The establishment of a research center within the academic community at the Faculty of Economics, University of Indonesia was spearheaded by Prof. Dr. Soemitro Djojohadikusomo. In 1953, Prof. Dr. Soemitro Djojohadikusumo, who served as the Dean of Faculty of Economy of University of Indonesia (now the name become Faculty of Economics and Business), established two research centers: Business Administration Seminar and Social Research Centre, to support research done by doctoral candidates in the school. The objective of establishing both research centers was to support the research activities by doctoral candidates. In November 1953, the Social Research Centre became the Institute for Economic and Social Research (LPEM-FEUI, or “LPEM”). In 1956, the Business Administration Seminar was merged into LPEM.

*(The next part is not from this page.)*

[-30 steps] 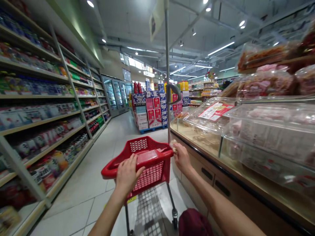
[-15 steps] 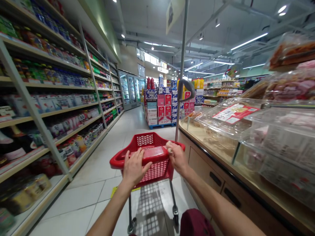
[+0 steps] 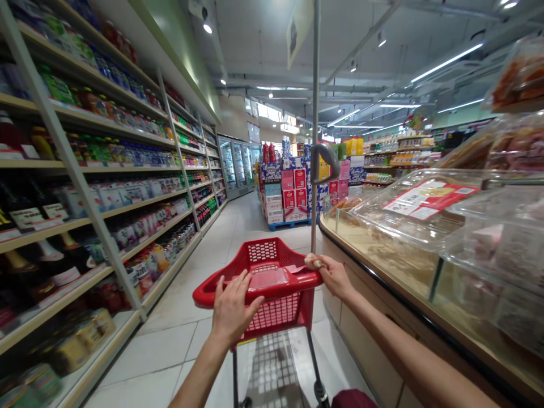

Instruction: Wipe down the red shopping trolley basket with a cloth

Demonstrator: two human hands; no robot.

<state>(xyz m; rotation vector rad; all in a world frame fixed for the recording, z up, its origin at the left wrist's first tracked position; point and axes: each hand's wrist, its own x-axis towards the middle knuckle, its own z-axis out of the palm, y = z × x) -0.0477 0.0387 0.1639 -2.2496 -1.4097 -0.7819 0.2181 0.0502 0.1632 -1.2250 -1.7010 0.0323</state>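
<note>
A red plastic shopping cart point(image 3: 272, 309) stands in front of me, its mesh basket opening away from me. Spread fingers of my left hand point(image 3: 233, 306) rest flat over the left part of the cart handle point(image 3: 272, 280), thumb apart. At the handle's right end my right hand point(image 3: 334, 276) is closed, fingers curled over the rim. A small pale patch shows at those fingers; I cannot make out what it is. Beside them on the handle's inner edge lies a pinkish flap point(image 3: 295, 269).
Drink shelves point(image 3: 140, 170) line the left side. On the right runs a food counter point(image 3: 357, 232) with clear plastic packs point(image 3: 416, 204), close to the cart. A grey pole point(image 3: 315, 226) rises at its corner. Stacked cartons point(image 3: 293, 195) on a blue pallet stand ahead, near glass-door fridges point(image 3: 236, 164).
The view has swung slightly left, so shelves, cartons and counter sit farther right. The cart's right end and my right hand have shifted right; both hands stay at the handle.
</note>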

LPEM is currently undertaking research, consulting, and training to solve development problems for the benefit of Indonesian society. These activities are based on robust research culture that includes applying theories in analyzing, understanding and providing policy recommendations. Supported by research staff holding advanced degrees from the best universities, both domestic and abroad, LPEM is always ready to help provide solutions to Indonesia’s problems.
Research and consultation are the main activities of the Institute. Most of them are conducted in cooperation with other parties. Our partners are government or private institutions with domestic or foreign affiliations. In the last 60 years, LPEM has completed more than 1.500 research projects covering a wide range of areas, such as institutional problems, regional economics, international economic relations, international trade, finance and banking, fiscal and monetary economics, agriculture, industry, tourism, rural development, demography, labor, poverty, income distribution, small-scale enterprises, and cooperatives.
LPEM also conducts seminars, both regular and non-regular seminars, at the national and international levels. Examples include past annual seminar sponsored by United States Agency for International Development (USAID), the recent yearly seminar series on competitiveness with Japan Bank for International Cooperation (JBIC), the annual academic seminar in cooperation with the Australian National University (ANU), and the Sadli Lecture (seminar) series. Our research projects are mostly policy-oriented research that provides crucial inputs to policymakers, ranging from national, regional, and district-level development planning to more operational policy formulation in various aspects and development sectors.
LPEM has a long history of working with the private sector. In the 1990s, the cooperation with the private sector had increased as firms face the need to be more efficient in the global era. Since the outbreak of the economic crisis in 1997, the need to restructure corporations in Indonesia has become even more critical. In this area, LPEM is also active in advocacy and consulting activities. Anticipating further economic development and increasing demand for high research quality, LPEM established two research divisions: Economic and Policy Research Division; and Infrastructure and Regional Development Research Division.
The Education and Training Division was established to provide services to increase human resources quality (mainly of government officials). The division has conducted various activities since 1978 and also a series of national and international seminars. Participants of the education and training programs come from multiple regions with government or private sector affiliations. The education activities are divided into “regular” training conducted every year and “non-regular” training held as requested by clients. Regular training currently consists of regulatory impact assessment training, introductory econometrics training, and STATA data management training. Non-regular training is divided by training related to planning (functional planner training, regional development planning training, etc.), public finance (regional finance training, regional finance exercises training, etc.), public policy (public policy basic analysis training, public policy advanced analysis training, etc.), economics and social (macroeconomics analysis training, international trade training, social mapping training, conflict management training, etc.) and methodology (advanced and basic statistics training, advanced and basic econometrics training, etc.). The most frequent courses/piece of training includes National Planning Program, Development Planning Techniques, and Support Function Planning. These activities are generally conducted in 1-6 months. There is also shorter training (1-2 weeks) with specific topics such as Participation Planning, Potential of Regional Economic, Public Policy Analysis, Project Monitoring and Evaluation, Public Development, and Regional Finance and Budgeting.